EUA criticam expansão chinesa e apontam falhas no New START

Thomas DiNanno, subsecretário dos EUA para o controle de armas, declarou na conferência sobre desarmamento na ONU que um tratado bilateral já não é suficiente. Ele argumentou que o New START perdeu sua relevância diante da expansão acelerada do arsenal nuclear chinês, comparável a uma escala não vista há mais de meio século. DiNanno acusou a China de uma “expansão sem limites nem transparência” e reiterou alegações de que Pequim realizou testes nucleares.

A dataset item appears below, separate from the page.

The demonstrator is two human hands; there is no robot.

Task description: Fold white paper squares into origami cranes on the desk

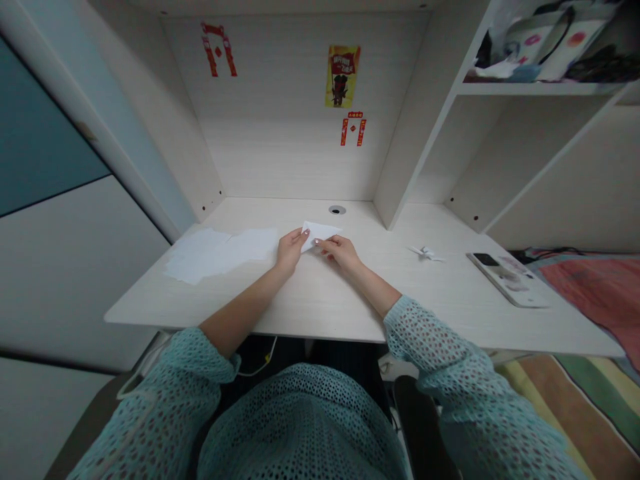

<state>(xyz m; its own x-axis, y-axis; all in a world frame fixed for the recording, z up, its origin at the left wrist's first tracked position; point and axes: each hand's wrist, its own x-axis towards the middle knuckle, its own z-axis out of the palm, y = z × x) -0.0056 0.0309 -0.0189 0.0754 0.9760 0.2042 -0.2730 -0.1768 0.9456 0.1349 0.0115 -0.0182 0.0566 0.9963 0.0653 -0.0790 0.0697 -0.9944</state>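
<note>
- Shelf compartments: the upper shelf point(540, 88) at the right carries bags point(547, 41) and dark items too dim to identify; the open compartment below it shows nothing inside.
- Folded white paper point(320, 233): lies on the pale wooden bench point(320, 300), near its middle, just in front of the round cable hole point(337, 210).
- Left hand point(291, 249): fingers curled closed, pinching the paper's left edge, heel resting on the bench.
- Right hand point(341, 251): fingers bent, fingertips pressed on the paper's near right edge.
- Loose white sheets point(220, 252): overlapping, flat on the bench, just left of the left hand.
- Small folded paper figure point(426, 253): on the bench, well right of the right hand.
- Phone point(507, 278): flat near the bench's right edge.
- Back panel: red and yellow stickers point(343, 75) above the work area.
- Striped bedding point(595, 293): beyond the right edge of the bench.
- The space between the hands and the person's body is unobstructed bench surface.
</note>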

“O arsenal nuclear inteiro da China não tem limites, nem transparência, nem declarações, nem mecanismos de controle”, afirmou DiNanno, sublinhando a falta de clareza sobre as capacidades nucleares chinesas. Ele também criticou o tratado New START, chamando-o de “falho” devido a “violações russas sucessivas, o crescimento dos estoques globais e falhas no desenho e na implementação”.

China recusa participação, Rússia pede inclusão de aliados dos EUA

O representante da China na conferência de desarmamento negou a necessidade de seu país integrar um novo acordo nuclear. Pequim argumenta que seu arsenal é significativamente menor que o dos Estados Unidos e da Rússia, e que, portanto, impor limites às suas capacidades seria desnecessário.

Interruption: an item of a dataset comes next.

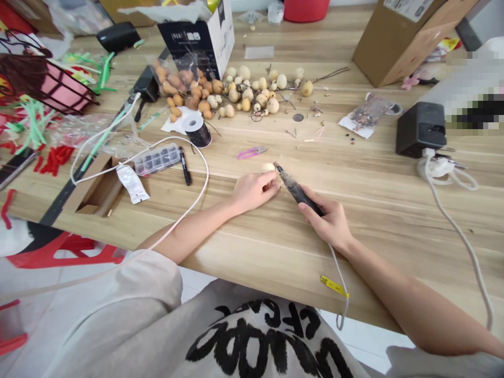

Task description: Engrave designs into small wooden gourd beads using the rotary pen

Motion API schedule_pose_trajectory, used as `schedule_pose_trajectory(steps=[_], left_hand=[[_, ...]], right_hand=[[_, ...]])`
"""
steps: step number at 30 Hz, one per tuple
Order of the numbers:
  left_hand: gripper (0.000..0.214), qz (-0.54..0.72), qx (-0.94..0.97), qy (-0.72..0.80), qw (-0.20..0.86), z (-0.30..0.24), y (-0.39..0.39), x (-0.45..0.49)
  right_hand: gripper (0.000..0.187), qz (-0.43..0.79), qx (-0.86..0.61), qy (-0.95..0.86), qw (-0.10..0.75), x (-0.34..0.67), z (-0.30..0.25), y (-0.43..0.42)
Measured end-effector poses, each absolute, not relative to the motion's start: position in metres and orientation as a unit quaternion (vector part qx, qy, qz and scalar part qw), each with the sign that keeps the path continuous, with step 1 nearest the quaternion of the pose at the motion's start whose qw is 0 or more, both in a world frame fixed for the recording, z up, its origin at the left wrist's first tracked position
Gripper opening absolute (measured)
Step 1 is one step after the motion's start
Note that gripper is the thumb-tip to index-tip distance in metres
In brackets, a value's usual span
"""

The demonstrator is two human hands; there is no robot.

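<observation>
My left hand pinches a small pale dried gourd between fingers and thumb. My right hand grips a black corded rotary tool like a pen. Its bit meets the gourd near my left fingertips, and the contact point is partly hidden. A thin white cord runs from the tool over the table's front edge and hangs down, with a yellow tag on it. Both forearms rest on the wooden table.
Several dried gourds lie heaped at the back, beside a black thread spool. Nearby are pink scissors, a black marker, a compartment box, a black power unit and cardboard boxes.
</observation>
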State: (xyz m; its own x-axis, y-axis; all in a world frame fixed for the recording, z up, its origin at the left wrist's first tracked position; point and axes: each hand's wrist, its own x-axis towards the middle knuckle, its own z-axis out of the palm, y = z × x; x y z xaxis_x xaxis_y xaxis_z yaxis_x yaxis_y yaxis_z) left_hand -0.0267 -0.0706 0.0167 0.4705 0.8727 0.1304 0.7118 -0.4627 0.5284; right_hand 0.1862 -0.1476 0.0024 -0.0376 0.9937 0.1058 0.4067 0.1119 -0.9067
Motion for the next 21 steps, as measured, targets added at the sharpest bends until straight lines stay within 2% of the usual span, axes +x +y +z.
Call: schedule_pose_trajectory(steps=[21], left_hand=[[0.029, 0.198, 0.834, 0.473, 0.205, 0.0176, -0.0707, -0.0263]], right_hand=[[0.049, 0.354, -0.568, -0.624, 0.403, 0.1856, 0.0038, -0.1473]])
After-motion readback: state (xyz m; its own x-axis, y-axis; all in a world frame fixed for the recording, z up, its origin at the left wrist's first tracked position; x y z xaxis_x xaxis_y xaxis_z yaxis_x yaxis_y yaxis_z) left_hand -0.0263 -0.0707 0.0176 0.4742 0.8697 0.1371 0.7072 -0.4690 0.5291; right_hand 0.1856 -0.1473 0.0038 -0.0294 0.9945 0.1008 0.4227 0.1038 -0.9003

Em contrapartida, o embaixador da Rússia na ONU propôs que o Reino Unido e a França, aliados dos EUA e potências nucleares europeias, também fossem incluídos nas negociações para um controle mais amplo de armas nucleares. Essa postura sugere um desejo russo de expandir o escopo das discussões para além de um acordo estritamente tripartido.

O fim do New START e as negociações nos bastidores

O tratado New START, último acordo em vigor entre EUA e Rússia para limitar seus arsenais nucleares, expirou recentemente. Assinado em 2010 e em vigor desde 2011, o acordo estabelecia limites de 1.550 ogivas nucleares estratégicas e 700 mísseis e bombardeiros de longo alcance para cada país, além de prever inspeções mútuas. As inspeções, contudo, foram suspensas em março de 2020 devido à pandemia de Covid-19.

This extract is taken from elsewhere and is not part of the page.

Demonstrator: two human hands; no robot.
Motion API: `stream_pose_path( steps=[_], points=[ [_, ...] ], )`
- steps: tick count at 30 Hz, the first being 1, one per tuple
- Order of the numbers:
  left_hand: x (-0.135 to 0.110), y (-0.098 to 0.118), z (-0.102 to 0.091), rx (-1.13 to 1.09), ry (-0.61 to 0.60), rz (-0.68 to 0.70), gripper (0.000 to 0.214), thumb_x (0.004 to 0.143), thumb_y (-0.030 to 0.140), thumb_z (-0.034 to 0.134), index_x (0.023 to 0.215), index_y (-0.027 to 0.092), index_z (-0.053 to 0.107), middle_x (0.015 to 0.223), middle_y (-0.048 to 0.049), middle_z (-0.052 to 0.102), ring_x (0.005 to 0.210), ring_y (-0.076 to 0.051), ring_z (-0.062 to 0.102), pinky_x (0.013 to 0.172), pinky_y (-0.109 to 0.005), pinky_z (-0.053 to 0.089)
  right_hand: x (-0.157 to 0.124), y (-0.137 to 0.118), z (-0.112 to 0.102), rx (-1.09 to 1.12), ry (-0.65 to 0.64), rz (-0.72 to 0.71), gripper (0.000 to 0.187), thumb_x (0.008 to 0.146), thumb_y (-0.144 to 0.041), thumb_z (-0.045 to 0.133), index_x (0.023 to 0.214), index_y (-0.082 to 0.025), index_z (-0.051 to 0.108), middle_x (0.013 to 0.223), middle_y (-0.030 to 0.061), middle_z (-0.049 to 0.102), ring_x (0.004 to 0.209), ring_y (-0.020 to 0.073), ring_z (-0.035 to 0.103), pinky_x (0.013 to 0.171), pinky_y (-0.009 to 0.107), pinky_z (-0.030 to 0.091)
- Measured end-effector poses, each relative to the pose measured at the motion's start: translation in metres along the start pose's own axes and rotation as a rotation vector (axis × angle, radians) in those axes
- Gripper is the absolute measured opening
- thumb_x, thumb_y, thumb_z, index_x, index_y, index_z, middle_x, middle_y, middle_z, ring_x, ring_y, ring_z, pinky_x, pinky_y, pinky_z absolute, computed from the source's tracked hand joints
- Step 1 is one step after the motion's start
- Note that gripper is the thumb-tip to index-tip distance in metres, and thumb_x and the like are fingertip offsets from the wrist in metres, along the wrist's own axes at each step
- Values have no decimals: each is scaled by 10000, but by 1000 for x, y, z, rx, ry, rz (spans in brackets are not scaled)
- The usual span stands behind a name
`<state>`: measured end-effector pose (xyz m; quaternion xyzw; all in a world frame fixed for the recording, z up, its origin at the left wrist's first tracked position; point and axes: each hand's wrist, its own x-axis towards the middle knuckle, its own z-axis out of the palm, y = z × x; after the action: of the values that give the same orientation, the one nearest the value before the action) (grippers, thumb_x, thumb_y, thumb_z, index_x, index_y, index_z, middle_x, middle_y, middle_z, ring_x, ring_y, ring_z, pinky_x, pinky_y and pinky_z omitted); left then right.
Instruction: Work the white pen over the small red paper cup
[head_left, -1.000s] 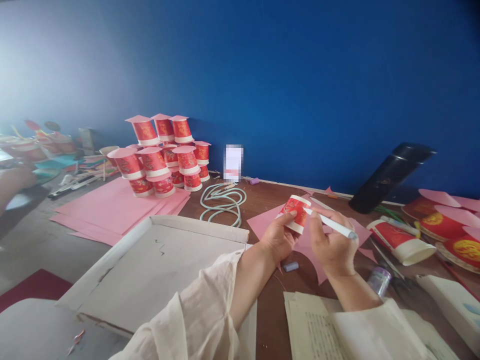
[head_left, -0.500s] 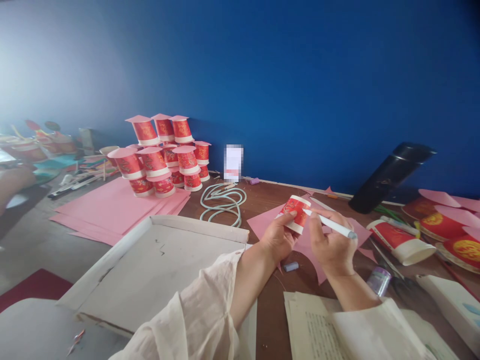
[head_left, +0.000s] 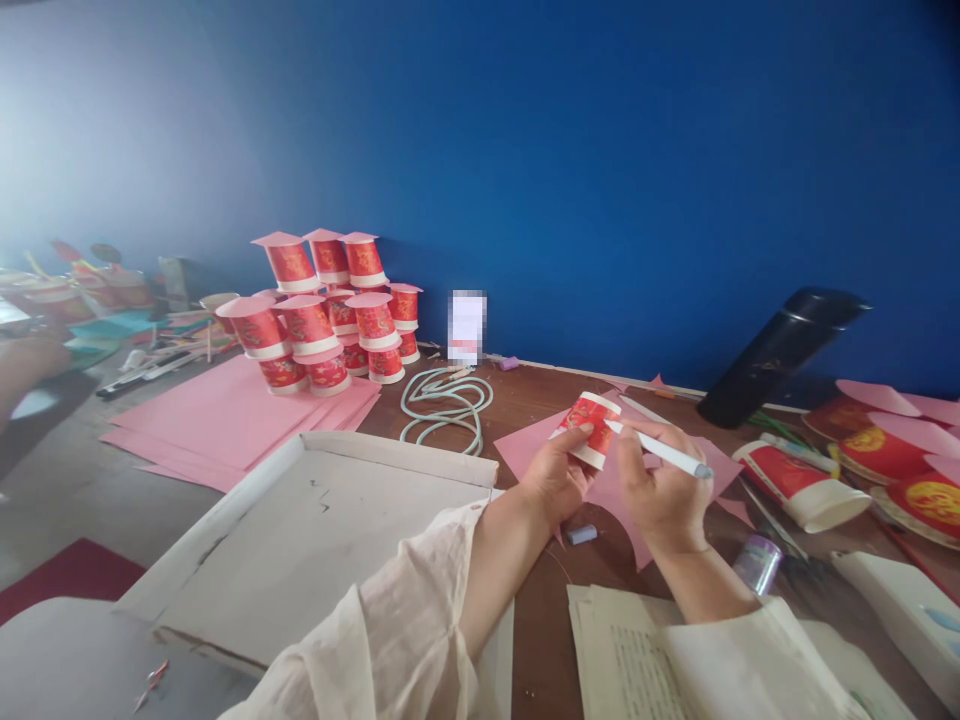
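My left hand point(head_left: 556, 478) grips a small red paper cup point(head_left: 592, 426) with a white rim, held upside down over a pink paper sheet point(head_left: 525, 445). Gripped in my right hand point(head_left: 661, 492) is a white pen point(head_left: 664, 452), its tip touching the cup's side. Both hands hover just above the brown table point(head_left: 525, 400), close together. A small blue eraser-like piece point(head_left: 581, 534) lies below my left hand.
A pile of red cups with pink paper tops point(head_left: 330, 310) stands on pink sheets point(head_left: 225, 415) at the left. A coiled white cable point(head_left: 444, 400), a white tray point(head_left: 315, 530), a black flask point(head_left: 780, 350), more cups point(head_left: 802, 485) and an open book point(head_left: 637, 655) surround my hands.
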<state>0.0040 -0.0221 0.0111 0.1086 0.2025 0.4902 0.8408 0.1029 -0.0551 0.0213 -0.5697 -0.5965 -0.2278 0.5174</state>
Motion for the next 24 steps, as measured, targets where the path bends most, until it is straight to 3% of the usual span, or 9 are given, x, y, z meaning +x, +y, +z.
stream_pose_path(
  steps=[12,24],
  points=[
    [2,-1,1,-31,3,15,187,668,111,679,850,149,669,961,-79,701,983,-191,636,923,-267,459,-1,1,-2,46,35,24,148,833,-294,544,840,-184,644,814,62,689,774,185,634,746,331,480],
    [-1,-1,2,7,-50,32,188,668,118,694,850,149,663,881,-60,680,941,-177,628,942,-271,423,-3,-4,1,32,-47,-42,163,837,-305,532,831,-178,635,807,51,698,778,184,636,803,372,476]
  ],
)
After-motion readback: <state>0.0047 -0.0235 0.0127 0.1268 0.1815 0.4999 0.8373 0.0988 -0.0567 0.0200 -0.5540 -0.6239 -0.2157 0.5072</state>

Recentemente, o site americano “Axios” revelou que EUA e Rússia estariam negociando um prolongamento do tratado, com avanços nas conversas, mas sem consenso final. Uma autoridade da Casa Branca indicou que “haverá notícias” sobre o New START, sugerindo negociações ativas nos bastidores e a possibilidade de a China ser incluída em um futuro acordo.

O ex-presidente dos Estados Unidos, Donald Trump, também criticou o New START em suas redes sociais, sugerindo a negociação de um novo tratado “aprimorado” e afirmando ter evitado “guerras nucleares” durante sua gestão, mas que o acordo não deveria ser renovado.